*Requirement*
Print the data exactly as written, but leave out each picture.
(Supplied material)
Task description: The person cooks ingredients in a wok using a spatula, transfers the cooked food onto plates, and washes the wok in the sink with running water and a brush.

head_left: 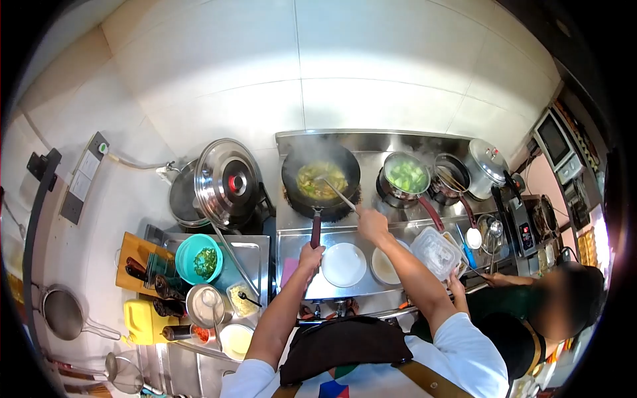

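A black wok (292,169) sits on the stove with steaming yellow-green food (322,180) in it. My left hand (310,256) is closed round the wok's dark red handle (316,229). My right hand (373,225) grips the handle of a metal ladle (340,194), whose head rests in the food. Just in front of the wok, between my forearms, lies a white plate (344,264). Beside it another pale round dish (386,266) is partly hidden by my right forearm.
Right of the wok stand a pan of green vegetables (407,175), a smaller pan (451,176) and a pressure cooker (486,161). A co-worker (511,308) at the right holds a plastic container (436,254). On the left are a lidded pot (229,182) and a turquoise bowl (190,255).
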Motion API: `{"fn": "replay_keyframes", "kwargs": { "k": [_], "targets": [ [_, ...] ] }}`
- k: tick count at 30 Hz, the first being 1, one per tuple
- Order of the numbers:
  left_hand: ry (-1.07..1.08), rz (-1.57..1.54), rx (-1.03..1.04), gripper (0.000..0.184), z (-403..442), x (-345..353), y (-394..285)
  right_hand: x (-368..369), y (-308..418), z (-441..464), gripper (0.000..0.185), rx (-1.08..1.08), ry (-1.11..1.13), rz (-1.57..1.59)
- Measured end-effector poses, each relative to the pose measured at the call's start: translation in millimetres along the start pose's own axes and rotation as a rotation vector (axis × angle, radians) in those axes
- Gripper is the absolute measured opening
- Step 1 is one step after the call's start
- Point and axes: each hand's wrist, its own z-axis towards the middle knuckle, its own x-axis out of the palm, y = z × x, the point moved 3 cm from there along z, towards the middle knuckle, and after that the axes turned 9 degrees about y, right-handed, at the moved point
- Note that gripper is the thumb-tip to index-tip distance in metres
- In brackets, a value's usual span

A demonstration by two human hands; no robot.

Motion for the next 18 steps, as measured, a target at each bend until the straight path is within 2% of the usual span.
{"fn": "replay_keyframes", "kwargs": {
  "k": [1,4,5,6,8,9,10,11,12,13,15,16,18],
  "targets": [
    [-0.001,0.005,-0.003,0.027,1,-2,0,0,-3,2,0.031,0.010,0.014,-0.028],
    [0.047,-0.238,0.048,0.045,-14,-8,3,2,-24,-4,0.032,0.062,0.122,-0.133],
    [0.040,-0.212,0.032,0.058,-24,-18,0,4,-30,-8,0.032,0.068,0.054,-0.101],
    [-0.036,-0.209,-0.042,0.059,-49,-29,-15,0,-28,-15,0.029,0.033,-0.002,-0.073],
    [-0.235,-0.027,0.178,0.055,-27,-77,22,14,-40,-16,0.032,0.057,0.031,0.038],
    [-0.333,0.017,0.297,0.046,-28,-104,27,19,-43,-20,0.039,0.042,0.036,0.079],
    [-0.443,0.048,0.341,0.027,-33,-134,25,25,-46,-21,0.044,0.060,0.078,0.108],
    [-0.633,0.151,0.360,0.021,-63,-156,-9,28,-46,-25,0.047,0.060,0.103,0.153],
    [-0.701,0.117,0.444,0.017,-61,-195,-3,31,-46,-27,0.046,0.061,0.099,0.166],
    [-0.865,0.202,0.453,0.016,-77,-222,-17,32,-47,-29,0.046,0.067,0.092,0.178],
    [-1.080,0.445,0.289,0.018,-80,-295,-8,28,-41,-32,0.044,0.052,0.074,0.219],
    [-1.083,0.447,0.166,0.023,-74,-331,11,30,-40,-31,0.043,0.010,0.044,0.225],
    [-0.893,0.603,-0.239,0.039,-74,-375,25,32,-41,-31,0.042,-0.065,-0.022,0.237]
  ]
}}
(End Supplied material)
*Output of the exercise*
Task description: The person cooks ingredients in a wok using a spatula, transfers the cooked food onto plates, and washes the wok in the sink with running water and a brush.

head_left: 

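A black wok (292,169) sits on the stove with steaming yellow-green food (322,180) in it. My left hand (310,256) is closed round the wok's dark red handle (316,229). My right hand (373,225) grips the handle of a metal ladle (340,194), whose head rests in the food. Just in front of the wok, between my forearms, lies a white plate (344,264). Beside it another pale round dish (386,266) is partly hidden by my right forearm.
Right of the wok stand a pan of green vegetables (407,175), a smaller pan (451,176) and a pressure cooker (486,161). A co-worker (511,308) at the right holds a plastic container (436,254). On the left are a lidded pot (229,182) and a turquoise bowl (190,255).
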Motion API: `{"fn": "replay_keyframes", "kwargs": { "k": [_], "targets": [ [_, ...] ] }}`
- k: tick count at 30 Hz, the first being 1, one per tuple
- Order of the numbers:
  left_hand: ry (-1.07..1.08), rz (-1.57..1.54), rx (-1.03..1.04), gripper (0.000..0.184), z (-403..442), x (-345..353), y (-394..285)
  right_hand: x (-368..369), y (-308..418), z (-441..464), gripper (0.000..0.185), rx (-1.08..1.08), ry (-1.11..1.13), rz (-1.57..1.59)
- Measured end-effector poses, each relative to the pose measured at the call's start: translation in millimetres along the start pose's own axes and rotation as a rotation vector (axis × angle, radians) in those axes
- Gripper is the absolute measured opening
- Step 1 is one step after the call's start
- Point and axes: each hand's wrist, its own z-axis towards the middle knuckle, its own x-axis out of the palm, y = z × x, the point moved 3 cm from there along z, towards the middle knuckle, and after that the axes turned 9 degrees about y, right-handed, at the moved point
- Note that gripper is the thumb-tip to index-tip distance in metres
- In brackets, a value's usual span

A demonstration by two human hands; no robot.

Motion for the next 18 steps, as measured, a target at each bend until the straight path is within 2% of the usual span.
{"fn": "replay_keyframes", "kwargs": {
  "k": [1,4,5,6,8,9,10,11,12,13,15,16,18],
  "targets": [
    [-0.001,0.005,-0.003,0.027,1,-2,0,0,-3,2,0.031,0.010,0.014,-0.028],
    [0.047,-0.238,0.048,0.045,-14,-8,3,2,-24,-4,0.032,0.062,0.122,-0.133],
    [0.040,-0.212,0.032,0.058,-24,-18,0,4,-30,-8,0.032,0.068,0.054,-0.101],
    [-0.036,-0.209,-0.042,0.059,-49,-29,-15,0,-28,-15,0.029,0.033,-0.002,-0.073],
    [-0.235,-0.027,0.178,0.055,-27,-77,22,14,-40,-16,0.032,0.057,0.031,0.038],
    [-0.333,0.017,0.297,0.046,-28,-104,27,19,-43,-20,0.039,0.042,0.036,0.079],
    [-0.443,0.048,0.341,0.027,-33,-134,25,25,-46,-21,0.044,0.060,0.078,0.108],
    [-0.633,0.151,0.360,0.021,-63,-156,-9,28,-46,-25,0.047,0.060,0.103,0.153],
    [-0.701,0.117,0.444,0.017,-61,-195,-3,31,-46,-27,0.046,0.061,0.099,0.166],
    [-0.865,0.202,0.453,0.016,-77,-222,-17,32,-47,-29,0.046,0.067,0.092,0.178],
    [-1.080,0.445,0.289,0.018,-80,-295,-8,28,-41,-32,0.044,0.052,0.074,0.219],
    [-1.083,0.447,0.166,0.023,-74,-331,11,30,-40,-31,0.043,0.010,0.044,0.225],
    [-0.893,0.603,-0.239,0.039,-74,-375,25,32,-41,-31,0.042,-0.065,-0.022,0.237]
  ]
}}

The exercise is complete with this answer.